From now on, I'll be talking about a number of different people that I've had in my life, and my goal is to be as fair to them as I can. Some I will sing their praises, some others I fear I won't have enough in me to describe just how harmful they turned out to be - for me, at least. They might have become the world to someone else, but to me they became just another metric ton of pain my soul had to carry. Now take Claudia, for instance : what we had was good, and all too brief, but intense as well, and though in the end it was sad - certainly for me, I wouldn't say the same for her because I never knew either way, I hold no grudges towards her. No, we were young, and we needed to make certain mistakes, we needed to go through some things to get our lives going to the next stage. We didn't remain friends, because we only saw each other maybe twice, and that was back in 2006 already, but Claudia will always be someone I think of very fondly. Some others, I do not think at all, some others still hurt when I think of them, but such is life.

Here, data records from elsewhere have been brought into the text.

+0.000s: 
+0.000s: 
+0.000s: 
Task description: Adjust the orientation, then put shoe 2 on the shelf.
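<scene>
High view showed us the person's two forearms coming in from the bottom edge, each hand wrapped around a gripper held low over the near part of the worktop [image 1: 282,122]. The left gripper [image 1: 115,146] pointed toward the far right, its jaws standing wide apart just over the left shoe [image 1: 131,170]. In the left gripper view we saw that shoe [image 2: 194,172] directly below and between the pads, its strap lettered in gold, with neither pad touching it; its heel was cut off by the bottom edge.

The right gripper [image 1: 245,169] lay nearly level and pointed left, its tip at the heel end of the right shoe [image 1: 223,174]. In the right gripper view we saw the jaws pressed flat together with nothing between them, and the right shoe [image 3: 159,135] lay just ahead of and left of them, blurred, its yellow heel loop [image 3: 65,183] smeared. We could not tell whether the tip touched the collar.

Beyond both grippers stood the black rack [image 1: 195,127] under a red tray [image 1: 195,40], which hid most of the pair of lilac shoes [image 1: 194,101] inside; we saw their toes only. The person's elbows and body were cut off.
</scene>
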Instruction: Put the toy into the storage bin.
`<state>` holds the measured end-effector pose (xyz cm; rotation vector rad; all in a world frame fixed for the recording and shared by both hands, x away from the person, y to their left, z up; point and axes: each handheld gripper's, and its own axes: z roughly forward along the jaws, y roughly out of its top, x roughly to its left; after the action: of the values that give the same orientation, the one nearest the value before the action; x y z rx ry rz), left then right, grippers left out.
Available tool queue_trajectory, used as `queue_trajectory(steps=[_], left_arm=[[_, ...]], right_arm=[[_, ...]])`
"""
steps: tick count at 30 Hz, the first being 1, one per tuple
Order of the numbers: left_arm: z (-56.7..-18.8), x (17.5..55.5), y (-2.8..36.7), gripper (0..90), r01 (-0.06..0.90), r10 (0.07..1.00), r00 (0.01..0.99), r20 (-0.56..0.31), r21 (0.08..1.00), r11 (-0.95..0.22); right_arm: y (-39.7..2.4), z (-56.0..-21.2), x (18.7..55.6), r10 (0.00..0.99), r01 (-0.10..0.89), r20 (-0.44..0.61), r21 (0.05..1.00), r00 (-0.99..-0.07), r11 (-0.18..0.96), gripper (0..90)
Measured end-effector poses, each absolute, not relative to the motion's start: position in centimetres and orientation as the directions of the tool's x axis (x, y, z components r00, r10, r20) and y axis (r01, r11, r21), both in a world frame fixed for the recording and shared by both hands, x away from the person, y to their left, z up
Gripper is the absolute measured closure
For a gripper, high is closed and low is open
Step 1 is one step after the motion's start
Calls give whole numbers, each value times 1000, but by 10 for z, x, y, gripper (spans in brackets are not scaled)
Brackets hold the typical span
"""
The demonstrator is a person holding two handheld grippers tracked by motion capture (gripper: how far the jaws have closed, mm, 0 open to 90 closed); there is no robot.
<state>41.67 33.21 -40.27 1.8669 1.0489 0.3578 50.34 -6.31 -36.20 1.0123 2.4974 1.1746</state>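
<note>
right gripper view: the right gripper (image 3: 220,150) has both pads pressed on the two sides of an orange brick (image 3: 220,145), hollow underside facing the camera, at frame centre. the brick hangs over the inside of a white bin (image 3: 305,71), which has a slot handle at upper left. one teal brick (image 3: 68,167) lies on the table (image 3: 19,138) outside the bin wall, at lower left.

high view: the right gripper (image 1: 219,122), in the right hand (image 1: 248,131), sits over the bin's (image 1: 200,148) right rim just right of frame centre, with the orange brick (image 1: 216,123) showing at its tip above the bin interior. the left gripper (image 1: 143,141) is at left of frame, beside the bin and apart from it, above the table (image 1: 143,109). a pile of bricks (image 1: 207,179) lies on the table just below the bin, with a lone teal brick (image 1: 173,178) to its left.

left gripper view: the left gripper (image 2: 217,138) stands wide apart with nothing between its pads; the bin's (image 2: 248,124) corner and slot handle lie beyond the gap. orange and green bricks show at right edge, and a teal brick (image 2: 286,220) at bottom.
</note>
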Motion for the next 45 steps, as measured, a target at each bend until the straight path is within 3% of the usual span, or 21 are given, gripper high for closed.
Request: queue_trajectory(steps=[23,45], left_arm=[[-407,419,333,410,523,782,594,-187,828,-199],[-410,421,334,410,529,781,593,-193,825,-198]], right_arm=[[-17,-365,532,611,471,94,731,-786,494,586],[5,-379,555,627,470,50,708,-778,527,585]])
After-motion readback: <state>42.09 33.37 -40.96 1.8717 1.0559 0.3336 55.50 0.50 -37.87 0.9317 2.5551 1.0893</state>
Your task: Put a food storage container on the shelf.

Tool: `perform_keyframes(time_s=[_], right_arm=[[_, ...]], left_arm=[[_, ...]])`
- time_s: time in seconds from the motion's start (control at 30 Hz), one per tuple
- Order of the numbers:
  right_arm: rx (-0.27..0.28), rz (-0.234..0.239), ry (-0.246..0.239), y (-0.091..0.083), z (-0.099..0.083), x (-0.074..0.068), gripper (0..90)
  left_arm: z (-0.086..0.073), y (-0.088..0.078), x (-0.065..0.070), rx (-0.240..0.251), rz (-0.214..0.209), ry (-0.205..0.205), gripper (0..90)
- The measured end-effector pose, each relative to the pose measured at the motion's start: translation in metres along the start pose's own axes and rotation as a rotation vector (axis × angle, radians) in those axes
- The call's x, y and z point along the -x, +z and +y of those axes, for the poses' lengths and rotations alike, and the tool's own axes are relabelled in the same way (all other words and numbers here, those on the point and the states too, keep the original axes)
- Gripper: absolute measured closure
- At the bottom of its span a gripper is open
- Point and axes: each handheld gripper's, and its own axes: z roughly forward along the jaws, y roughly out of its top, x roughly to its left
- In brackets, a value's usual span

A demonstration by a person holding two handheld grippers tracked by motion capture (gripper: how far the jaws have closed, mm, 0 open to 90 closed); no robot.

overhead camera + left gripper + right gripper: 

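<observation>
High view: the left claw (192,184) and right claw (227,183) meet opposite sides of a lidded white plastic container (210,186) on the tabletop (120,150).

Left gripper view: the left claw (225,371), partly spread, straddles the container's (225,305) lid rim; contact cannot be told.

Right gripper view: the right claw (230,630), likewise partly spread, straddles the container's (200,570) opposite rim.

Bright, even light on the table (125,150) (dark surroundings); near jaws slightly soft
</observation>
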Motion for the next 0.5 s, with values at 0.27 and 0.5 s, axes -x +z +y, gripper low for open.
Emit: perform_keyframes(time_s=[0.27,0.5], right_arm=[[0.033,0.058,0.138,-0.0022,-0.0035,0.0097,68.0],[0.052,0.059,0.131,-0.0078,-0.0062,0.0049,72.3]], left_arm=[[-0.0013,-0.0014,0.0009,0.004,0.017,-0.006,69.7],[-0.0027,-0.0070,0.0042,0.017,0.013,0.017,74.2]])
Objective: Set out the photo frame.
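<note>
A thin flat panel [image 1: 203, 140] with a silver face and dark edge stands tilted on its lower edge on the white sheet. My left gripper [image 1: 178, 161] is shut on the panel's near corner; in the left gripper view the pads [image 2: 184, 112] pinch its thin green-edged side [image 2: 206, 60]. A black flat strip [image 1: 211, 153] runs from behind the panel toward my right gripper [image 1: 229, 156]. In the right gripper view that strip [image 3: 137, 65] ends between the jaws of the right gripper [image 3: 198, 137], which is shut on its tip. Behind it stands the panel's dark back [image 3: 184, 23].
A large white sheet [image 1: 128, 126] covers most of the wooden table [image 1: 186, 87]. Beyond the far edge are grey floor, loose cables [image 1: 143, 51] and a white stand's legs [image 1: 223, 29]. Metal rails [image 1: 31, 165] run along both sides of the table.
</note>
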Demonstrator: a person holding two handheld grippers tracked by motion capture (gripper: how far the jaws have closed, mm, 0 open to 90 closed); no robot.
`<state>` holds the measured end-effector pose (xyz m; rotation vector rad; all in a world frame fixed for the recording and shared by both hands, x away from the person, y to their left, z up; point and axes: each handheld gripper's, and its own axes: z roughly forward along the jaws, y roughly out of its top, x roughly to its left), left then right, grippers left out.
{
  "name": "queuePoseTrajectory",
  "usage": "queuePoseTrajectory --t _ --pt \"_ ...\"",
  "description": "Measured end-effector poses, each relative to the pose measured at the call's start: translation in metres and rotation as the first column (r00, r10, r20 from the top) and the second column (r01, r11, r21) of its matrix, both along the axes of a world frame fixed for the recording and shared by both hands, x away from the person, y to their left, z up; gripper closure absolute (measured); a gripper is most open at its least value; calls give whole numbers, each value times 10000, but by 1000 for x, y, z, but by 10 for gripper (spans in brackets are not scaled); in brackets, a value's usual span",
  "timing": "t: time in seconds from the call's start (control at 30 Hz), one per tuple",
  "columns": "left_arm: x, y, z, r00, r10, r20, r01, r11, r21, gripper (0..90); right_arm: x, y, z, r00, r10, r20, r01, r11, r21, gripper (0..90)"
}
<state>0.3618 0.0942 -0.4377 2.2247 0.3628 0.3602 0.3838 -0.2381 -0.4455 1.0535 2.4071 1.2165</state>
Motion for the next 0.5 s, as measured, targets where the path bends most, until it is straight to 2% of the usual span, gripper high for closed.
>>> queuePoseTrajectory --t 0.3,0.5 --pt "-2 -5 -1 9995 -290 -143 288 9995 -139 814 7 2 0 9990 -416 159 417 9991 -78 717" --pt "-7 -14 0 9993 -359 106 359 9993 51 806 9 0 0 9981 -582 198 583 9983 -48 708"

So after Claudia, I naturally felt hurt, and I felt lost once more - all these things were still too new, too raw to me. Again, I found myself delving deeper into my work life. I was always with someone at work whose company I enjoyed, and that made the hours easy to bear. I really liked the dynamics of that team back then - things weren't beginning to get awful yet. In a year or so they would, but not yet. One of the regulars there was this goth kid - I won't name him, because he was known by a very specific handle, but for this story's sake I'll call him 'John'. Now, this kid 'John' was an interesting cat - something like a very fat Neo from the Matrix, always clad in black from head to toe, even in summer. But he was definitely an interesting guy. I got to know a lot of music I'd just been getting into myself through him and his cadre of cybergoths. And among that cadre was one girl, and maybe I'd already seen her before in one of the goth bars I sometimes went to, or maybe she too was a regular at the store - I've always been mostly oblivious to such things; even when/if I had girls plainly flirting with me, this stuff just flew over my head. And believe me, I'm not full of myself, not by a longshot, but this version of me with the long hair, and the rows of hoop earrings on either side, and the fact that I was in good enough shape, did make me something of a desirable object. Maybe I was too dumb to notice most of the time, but not always. Not always.
And so it came to pass that a few short weeks after me and Claudia had split up, I was meeting someone who I mostly regret ever having met : Ana.